I live in one of those lightning prone areas where we have had numerous devices fried during thunderstorms. For years we kept thinking the surges were coming through the electric lines, but they were coming in over the phone line. We have actually had the phone box on the exterior of the house completely blown apart 4 times, the last one just last year. Took out our router. The surges would come in on the phone line then back-feed through the electrical grid. If there are thunderstorms in the area we just unplug the router from the wall jack.
I really don't consider them as "bricking" a computer.

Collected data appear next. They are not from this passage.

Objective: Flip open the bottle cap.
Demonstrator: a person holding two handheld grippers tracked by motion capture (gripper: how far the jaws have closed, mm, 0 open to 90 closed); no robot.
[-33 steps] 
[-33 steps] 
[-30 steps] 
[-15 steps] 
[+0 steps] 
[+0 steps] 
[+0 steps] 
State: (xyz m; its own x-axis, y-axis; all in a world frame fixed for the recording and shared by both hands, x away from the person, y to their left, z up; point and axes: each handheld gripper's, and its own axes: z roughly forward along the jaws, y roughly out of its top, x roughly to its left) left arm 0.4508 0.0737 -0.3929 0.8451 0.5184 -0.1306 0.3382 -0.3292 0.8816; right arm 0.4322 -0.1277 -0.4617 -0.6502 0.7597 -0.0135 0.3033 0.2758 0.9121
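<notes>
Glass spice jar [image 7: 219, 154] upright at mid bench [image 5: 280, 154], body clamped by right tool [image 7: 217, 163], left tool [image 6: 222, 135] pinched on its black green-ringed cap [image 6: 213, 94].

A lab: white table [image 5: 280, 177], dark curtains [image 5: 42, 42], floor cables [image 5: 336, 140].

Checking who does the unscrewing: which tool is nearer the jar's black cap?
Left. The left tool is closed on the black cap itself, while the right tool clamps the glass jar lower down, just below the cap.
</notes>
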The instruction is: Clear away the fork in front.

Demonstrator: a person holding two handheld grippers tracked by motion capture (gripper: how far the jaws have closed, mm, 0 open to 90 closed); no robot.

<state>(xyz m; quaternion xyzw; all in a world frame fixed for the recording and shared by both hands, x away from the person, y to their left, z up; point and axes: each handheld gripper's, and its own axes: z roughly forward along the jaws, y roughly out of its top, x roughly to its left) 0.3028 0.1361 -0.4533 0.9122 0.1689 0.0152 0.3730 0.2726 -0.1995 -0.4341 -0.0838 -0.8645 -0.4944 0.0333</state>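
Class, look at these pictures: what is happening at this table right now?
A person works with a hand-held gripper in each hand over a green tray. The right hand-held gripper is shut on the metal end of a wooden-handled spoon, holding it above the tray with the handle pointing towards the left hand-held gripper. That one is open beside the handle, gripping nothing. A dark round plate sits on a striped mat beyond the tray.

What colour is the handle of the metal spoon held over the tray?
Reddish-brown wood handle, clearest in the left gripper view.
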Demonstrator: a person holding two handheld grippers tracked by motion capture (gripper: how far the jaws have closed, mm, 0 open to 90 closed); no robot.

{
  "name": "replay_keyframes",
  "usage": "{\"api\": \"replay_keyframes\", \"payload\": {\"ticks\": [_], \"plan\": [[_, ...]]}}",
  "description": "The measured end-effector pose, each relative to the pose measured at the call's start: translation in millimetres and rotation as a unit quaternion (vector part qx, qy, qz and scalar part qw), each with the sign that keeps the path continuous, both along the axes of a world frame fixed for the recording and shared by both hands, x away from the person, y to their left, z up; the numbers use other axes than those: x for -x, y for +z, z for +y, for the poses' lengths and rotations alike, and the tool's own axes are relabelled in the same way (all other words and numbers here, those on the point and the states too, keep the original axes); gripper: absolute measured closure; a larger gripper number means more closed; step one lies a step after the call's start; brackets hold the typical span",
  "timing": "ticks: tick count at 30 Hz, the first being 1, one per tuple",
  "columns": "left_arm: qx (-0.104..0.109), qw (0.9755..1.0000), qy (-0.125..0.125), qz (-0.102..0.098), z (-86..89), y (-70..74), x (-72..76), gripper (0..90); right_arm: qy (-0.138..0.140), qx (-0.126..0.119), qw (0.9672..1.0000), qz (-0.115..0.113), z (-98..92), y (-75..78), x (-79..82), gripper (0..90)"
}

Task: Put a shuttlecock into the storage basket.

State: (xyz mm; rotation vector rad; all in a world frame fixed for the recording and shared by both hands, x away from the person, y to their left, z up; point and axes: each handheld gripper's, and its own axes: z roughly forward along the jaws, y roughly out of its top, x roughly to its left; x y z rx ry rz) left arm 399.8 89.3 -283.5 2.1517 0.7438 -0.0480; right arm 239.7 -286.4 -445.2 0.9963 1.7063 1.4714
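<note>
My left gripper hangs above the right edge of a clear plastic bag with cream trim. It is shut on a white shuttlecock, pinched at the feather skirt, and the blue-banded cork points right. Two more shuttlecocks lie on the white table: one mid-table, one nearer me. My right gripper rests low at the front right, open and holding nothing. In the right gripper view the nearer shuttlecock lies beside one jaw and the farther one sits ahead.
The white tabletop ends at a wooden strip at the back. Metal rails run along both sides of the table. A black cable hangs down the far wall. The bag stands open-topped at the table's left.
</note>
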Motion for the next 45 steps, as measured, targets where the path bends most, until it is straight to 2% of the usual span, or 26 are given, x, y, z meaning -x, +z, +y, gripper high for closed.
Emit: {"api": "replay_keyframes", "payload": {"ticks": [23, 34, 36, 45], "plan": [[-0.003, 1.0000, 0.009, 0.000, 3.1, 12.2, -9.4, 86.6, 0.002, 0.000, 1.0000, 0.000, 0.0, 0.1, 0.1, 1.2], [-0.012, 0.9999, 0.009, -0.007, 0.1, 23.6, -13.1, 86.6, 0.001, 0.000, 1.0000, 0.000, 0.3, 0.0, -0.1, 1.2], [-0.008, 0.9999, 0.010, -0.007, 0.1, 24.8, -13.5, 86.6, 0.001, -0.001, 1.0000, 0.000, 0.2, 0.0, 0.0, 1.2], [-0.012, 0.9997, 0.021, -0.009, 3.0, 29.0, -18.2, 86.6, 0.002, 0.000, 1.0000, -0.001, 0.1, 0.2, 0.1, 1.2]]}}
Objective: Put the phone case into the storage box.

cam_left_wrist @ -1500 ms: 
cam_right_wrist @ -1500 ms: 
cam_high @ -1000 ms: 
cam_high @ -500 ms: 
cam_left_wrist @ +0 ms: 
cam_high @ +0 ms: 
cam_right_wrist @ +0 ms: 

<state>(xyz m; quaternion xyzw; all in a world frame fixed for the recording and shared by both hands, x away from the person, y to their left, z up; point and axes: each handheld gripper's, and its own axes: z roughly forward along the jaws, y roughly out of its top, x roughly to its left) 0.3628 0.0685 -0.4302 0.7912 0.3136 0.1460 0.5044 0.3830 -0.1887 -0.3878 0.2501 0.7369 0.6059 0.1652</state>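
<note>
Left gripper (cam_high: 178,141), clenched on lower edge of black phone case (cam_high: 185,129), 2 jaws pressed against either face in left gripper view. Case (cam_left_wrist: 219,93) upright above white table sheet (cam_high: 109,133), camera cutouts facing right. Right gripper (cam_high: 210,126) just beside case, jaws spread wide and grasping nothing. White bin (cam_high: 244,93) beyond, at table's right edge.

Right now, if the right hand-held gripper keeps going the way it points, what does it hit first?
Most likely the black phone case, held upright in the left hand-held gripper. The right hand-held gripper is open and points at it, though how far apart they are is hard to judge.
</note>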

That's more an "Act of God".
Yup, a lightning strike near the house will lift the ground potential and pretty much surge through every conductor through the house. That sux Vynski. Usually a grounding issue. You may need a few more rods and its been a while but phone line ground and electrical line grounds should most likely be bonded together at some point. I am a commercial electrician but don't see to many landlines around the city anymore.
More than once.😂
most recent was just about 18 months ago. Flash Bios that went bad. Fortunately for me the MSI X470 board was still under warranty and it only cost me shipping cost to MSI for the repair. Although, I didn't have the time to wait for the turn-around and purchased the MPG X570 board I'm running now. In their manuals they recommend that you use Edge to download the BIOS, well unfortunately i failed to do so on that day (lesson learned). I guess there is a reason why they recommend Edge!